Materi Revisi Permendag 50/2020 Sudah di Istana: Apa yang Berubah untuk E-commerce?

Pemerintah Indonesia telah mencapai tahap penting dalam proses revisi Peraturan Menteri Perdagangan (Permendag) Nomor 50 tahun 2020 tentang Perizinan Usaha, Periklanan, Pembinaan, dan Pengawasan Pelaku Usaha dalam Perdagangan Melalui Elektronik (PPMSE). Menteri Koperasi dan UKM, Teten Masduki mengumumkan bahwa materi revisi tersebut telah mencapai tahap akhir dan kini sedang dibahas di Istana Negara. Pada kunjungan di Pasar Tanah Abang Jakarta Pusat pada Selasa, (19/09/23). Teten Masduki mengungkapkan bahwa proses harmonisasi peraturan telah selesai pada tanggal 9 September dan saat ini sedang dalam tahap pembahasan di Istana.

Pemerintah telah menyusun sejumlah usulan yang akan diatur dalam perubahan Permendag ini. Salah satunya adalah mengenai penggunaan media sosial sebagai platform e-commerce. Dalam peraturan baru ini, media sosial tidak dapat secara otomatis dianggap sebagai e-commerce. Untuk berfungsi sebagai platform e-commerce, media sosial harus memperoleh izin terpisah.

Selain itu, peraturan baru juga akan mengatur bahwa e-commerce maupun social commerce tidak diizinkan untuk berperan sebagai produsen atau wholesaler tanpa izin khusus. Jika perusahaan ingin menjadi produsen, mereka harus memperoleh izin tersendiri.

Pembatasan impor juga menjadi perhatian dalam revisi Permendag ini. Impor akan dibatasi, dengan prioritas impor diberikan hanya untuk produk yang tidak tersedia di Indonesia. Produk yang dapat diproduksi secara lokal akan tetap diizinkan untuk diimpor sesuai dengan prosedur impor yang berlaku.

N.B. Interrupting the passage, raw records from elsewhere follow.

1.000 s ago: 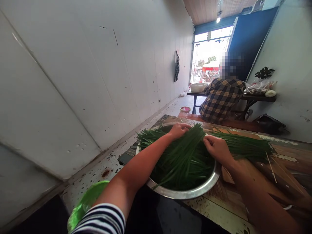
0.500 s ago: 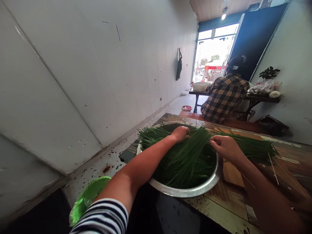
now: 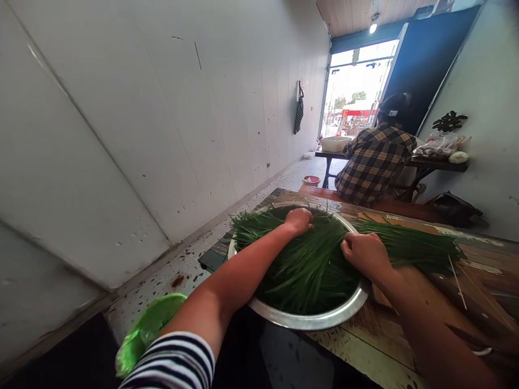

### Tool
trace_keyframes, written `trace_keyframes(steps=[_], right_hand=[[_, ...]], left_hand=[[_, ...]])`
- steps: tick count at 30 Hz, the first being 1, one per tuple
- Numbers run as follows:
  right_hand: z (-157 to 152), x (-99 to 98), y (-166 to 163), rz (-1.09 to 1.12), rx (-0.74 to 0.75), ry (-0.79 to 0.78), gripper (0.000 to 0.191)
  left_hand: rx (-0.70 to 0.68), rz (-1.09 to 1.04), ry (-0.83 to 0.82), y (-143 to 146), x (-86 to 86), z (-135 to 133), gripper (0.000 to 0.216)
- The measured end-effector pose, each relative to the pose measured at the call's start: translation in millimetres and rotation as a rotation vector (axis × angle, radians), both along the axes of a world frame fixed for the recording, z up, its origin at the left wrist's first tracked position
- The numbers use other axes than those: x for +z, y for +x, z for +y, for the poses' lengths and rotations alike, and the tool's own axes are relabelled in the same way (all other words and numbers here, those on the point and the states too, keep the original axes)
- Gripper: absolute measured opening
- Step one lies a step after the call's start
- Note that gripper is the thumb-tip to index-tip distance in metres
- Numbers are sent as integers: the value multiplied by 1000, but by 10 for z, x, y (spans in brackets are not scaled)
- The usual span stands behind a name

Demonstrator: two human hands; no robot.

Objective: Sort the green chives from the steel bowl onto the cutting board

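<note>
Long green garlic chives (image 3: 312, 265) fill a wide metal basin (image 3: 308, 322) standing on the wooden table. Over the back of the basin, my left hand (image 3: 299, 220) is closed, its fingers curled round some of the chives. At the basin's right side is my right hand (image 3: 367, 251), with thumb and fingers pinched together at the ends of the chives. Its fingertips are partly hidden, and the stems between them are hard to make out. A second pile of chives (image 3: 417, 243) lies on the table beyond my right hand.
Thin wooden skewers (image 3: 458, 283) lie at the right, with more beside the basin. A green bag-lined bin (image 3: 152, 329) stands on the floor at lower left. A person in a plaid shirt (image 3: 375, 159) sits ahead at another table holding a white tub (image 3: 335, 143).
The raised bunch of chives has come down flatter into the basin. My right hand has moved slightly left and down over the rim. The left hand stays nearly in place.
</note>
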State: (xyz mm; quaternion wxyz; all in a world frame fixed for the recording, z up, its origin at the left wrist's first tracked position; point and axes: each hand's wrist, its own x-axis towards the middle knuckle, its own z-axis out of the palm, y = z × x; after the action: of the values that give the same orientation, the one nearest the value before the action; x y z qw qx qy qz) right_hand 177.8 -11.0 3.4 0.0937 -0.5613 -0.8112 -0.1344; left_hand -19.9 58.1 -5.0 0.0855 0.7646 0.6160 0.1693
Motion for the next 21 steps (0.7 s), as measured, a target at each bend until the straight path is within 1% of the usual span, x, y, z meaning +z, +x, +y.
trace_keyframes(steps=[2,5,7,12,14,18,21], right_hand=[[10,-11,6,0,2,-4,33],[9,-8,3,2,12,-2,33],[3,-3,-4,16,20,5,32],[-7,9,-16,58,29,7,30],[-2,15,-15,84,39,0,30],[32,10,-2,181,71,-51,31],[62,-18,12,243,103,-71,33]], left_hand=[[-5,14,-29,-19,-10,24,12],[-18,-64,-68,-38,-15,46,13],[-21,-99,-55,-41,-10,41,12],[-60,-21,-12,-18,40,-15,14],[-55,-37,10,-13,70,-31,15],[-11,-227,33,-29,105,-25,18],[30,-390,36,-45,86,8,22]])
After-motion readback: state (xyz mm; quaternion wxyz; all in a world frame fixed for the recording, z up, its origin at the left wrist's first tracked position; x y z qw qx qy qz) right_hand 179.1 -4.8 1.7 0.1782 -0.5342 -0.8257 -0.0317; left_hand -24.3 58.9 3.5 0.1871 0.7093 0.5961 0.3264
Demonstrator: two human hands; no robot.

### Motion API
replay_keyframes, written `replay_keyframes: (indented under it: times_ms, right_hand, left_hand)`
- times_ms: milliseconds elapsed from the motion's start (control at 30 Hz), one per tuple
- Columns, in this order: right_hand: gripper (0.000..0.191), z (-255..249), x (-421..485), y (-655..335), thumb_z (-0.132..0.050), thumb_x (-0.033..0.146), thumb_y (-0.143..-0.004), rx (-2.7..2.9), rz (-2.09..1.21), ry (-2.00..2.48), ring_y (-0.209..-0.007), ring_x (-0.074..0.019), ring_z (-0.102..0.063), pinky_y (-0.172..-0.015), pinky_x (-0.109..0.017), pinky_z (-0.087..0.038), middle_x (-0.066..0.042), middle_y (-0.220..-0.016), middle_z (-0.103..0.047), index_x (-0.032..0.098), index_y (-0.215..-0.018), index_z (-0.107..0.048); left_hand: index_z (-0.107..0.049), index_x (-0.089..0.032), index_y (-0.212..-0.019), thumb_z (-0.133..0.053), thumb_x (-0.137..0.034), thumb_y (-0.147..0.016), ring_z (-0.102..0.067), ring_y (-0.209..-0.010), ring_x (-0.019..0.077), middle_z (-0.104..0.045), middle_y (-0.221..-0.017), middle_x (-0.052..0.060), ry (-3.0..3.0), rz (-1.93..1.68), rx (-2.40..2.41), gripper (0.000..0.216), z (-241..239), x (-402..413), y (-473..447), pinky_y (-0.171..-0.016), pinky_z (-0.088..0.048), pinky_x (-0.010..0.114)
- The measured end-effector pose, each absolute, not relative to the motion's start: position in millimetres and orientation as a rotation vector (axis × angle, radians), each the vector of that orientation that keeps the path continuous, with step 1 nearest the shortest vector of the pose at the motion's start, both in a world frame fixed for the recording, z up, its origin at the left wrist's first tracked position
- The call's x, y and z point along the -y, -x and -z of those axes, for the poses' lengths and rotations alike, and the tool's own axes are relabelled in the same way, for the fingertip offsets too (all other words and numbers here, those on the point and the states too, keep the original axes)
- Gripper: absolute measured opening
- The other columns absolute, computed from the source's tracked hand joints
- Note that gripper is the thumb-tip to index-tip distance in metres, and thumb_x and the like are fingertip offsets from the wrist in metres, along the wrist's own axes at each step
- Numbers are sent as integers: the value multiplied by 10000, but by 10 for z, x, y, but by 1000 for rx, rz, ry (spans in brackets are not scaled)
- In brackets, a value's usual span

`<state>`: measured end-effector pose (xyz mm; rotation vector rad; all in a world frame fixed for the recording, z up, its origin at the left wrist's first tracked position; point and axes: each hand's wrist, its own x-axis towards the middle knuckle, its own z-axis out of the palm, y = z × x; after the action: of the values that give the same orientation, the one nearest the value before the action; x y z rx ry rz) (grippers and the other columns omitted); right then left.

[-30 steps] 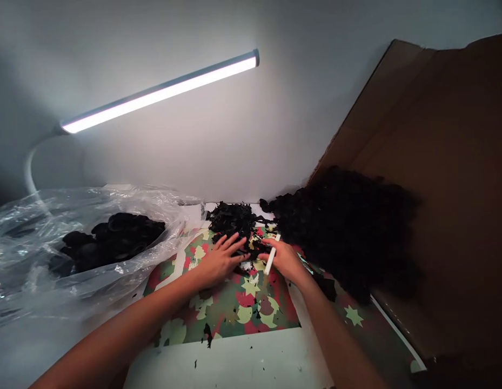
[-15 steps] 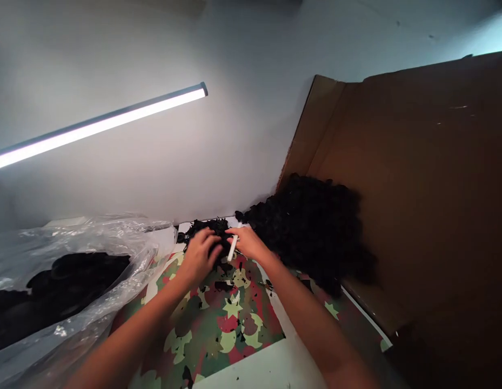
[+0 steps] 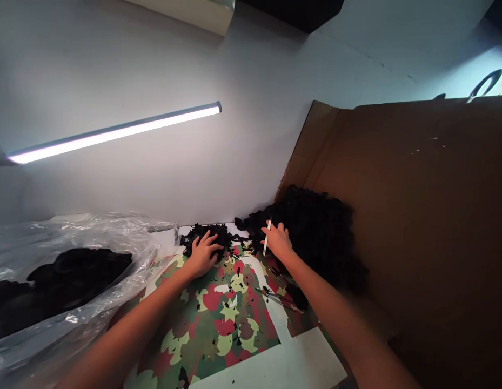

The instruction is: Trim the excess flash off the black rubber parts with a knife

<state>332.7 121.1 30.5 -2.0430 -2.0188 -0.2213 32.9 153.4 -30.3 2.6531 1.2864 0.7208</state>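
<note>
My left hand [image 3: 202, 256] lies with fingers spread on a small heap of black scraps [image 3: 220, 233] at the back of the work surface. In my right hand [image 3: 279, 241] is a slim white pen-like tool [image 3: 267, 237], held near the thumb while other fingers extend. It is at the near left edge of a large pile of soft black pieces [image 3: 315, 216]. The tool's exact kind is unclear. Beneath both hands lies a camouflage-patterned sheet [image 3: 224, 302] in green, red and pale yellow, strewn with tiny black bits.
A clear plastic bag [image 3: 153, 243] with black pieces [image 3: 84, 270] inside lies at left. On the right stands a large cardboard sheet [image 3: 416, 189]. Thin metal tools [image 3: 275, 295] rest beside my right forearm. A lit tube lamp [image 3: 121, 131] hangs on the wall.
My right hand has moved right with the white tool, from beside my left hand to the large black pile. My left hand has settled on the scraps with fingers spread.
</note>
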Motion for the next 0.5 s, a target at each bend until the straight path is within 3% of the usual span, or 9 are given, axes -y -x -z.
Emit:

Kemendag juga akan menyusun daftar produk yang diperbolehkan untuk diimpor, sebagai bagian dari upaya mengatur impor dengan lebih ketat. Selain itu, produk yang diperdagangkan dalam social commerce harus memenuhi standar produk dan mematuhi Standar Nasional Indonesia (SNI).

Menteri Perdagangan, Zulkifli Hasan, menggarisbawahi pentingnya peraturan baru ini untuk menjaga keberlanjutan bisnis e-commerce di Indonesia. Dia mengatakan bahwa jika social commerce tidak diatur dengan baik, e-commerce yang ada dapat menghadapi ancaman penutupan dalam waktu enam bulan. Hal ini penting mengingat rencana investasi besar-besaran dari platform seperti Tiktok, yang berencana untuk menginvestasikan sekitar US$10 miliar di Indonesia pada tahun mendatang.

Dengan tahap harmonisasi peraturan yang telah selesai pada 9 September, kita dapat mengantisipasi perkembangan lebih lanjut dalam waktu dekat terkait perubahan signifikan dalam regulasi perdagangan elektronik di Indonesia. Perubahan ini bertujuan untuk menghadirkan lingkungan yang lebih teratur dan adil bagi pelaku bisnis e-commerce dan social commerce di Indonesia.